United Kingdom Updates National Requirements to Usability of Medical Devices
The British Standards Institution (BSI) recently amended BS EN 62366-1:2015 standard — Medical devices. Application of usability engineering to medical devices. The BS EN 62366-1:2015+A1:2020 became effective in August 2020. The document is aimed at helping manufacturers of medical devices and systems to work out the good usability engineering process that is focused on the identification and minimization of the use-associated risks. With this process, the manufacturer will be able to specify, develop, and estimate the usability of a medical device with regards to its safety application.
Moreover, the standard connects with the BS EN ISO 14971:2019 - Medical devices. Application of risk management to medical devices as to methods of risk management on safety use.
This British standard is harmonized with the international standard IEC 62366-1:2015/AMD1:2020 - Medical devices - Part 1: Application of usability engineering to medical devices that came into force in Europe in July 2020.

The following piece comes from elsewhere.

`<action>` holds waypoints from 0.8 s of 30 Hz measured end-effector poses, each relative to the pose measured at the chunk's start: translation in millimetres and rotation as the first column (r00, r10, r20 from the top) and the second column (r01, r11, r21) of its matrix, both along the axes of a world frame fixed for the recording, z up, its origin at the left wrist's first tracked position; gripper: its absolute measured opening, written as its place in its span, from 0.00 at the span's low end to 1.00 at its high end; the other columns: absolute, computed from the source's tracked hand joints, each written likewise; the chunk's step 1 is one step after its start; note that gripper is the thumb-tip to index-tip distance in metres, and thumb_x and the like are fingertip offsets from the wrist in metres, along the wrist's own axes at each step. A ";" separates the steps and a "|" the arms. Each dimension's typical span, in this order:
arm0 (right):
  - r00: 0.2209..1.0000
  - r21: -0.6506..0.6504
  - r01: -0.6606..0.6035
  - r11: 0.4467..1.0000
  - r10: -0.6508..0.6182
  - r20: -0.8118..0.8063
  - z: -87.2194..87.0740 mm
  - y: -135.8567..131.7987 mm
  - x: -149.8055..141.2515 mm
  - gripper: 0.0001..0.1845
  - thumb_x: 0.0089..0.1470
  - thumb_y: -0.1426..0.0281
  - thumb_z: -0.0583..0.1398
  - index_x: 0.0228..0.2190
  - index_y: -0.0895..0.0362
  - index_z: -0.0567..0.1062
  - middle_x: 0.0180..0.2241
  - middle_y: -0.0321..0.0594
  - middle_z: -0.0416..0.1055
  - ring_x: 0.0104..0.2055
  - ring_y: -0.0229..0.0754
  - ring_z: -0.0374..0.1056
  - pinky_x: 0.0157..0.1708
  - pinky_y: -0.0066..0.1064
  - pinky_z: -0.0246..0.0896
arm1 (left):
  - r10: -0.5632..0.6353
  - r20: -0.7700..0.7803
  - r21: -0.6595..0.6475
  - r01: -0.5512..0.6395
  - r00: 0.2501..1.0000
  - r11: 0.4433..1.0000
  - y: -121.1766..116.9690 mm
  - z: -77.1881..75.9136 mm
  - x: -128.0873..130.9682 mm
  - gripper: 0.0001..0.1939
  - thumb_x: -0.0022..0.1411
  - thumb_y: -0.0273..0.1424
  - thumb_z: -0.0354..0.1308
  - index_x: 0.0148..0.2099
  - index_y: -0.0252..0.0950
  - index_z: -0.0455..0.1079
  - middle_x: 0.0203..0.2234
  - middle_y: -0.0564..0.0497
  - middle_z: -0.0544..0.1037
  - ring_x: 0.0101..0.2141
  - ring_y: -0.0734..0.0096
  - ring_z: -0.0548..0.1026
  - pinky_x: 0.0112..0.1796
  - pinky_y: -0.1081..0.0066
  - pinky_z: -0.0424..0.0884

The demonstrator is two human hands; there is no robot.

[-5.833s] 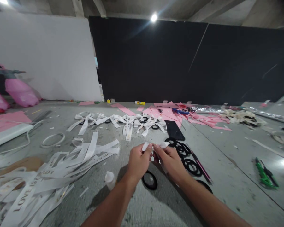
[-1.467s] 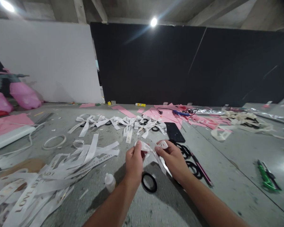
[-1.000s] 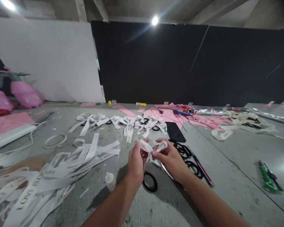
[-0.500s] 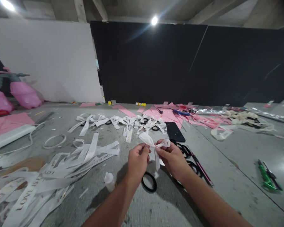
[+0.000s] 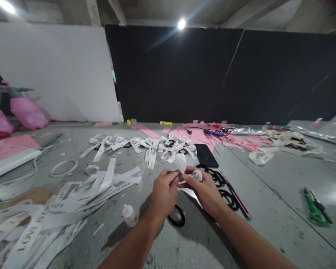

Please note that national product marking and conformity assessment requirements for medical devices should be taken in consideration by the manufacturers that want to place the products on the Great Britain market generally from January 1, 2021.
The information has been prepared by the GMA Consult Group team. GMA Consult Group provides a full cycle of international type approval and global market access services for IT, Telecom and industrial electrical products in all countries throughout the world. With proven expertise in worldwide regulations, compliance, certification, and conformity assessment, GMA Consult Group can help your company speed up the access to any market with almost zero efforts from your side.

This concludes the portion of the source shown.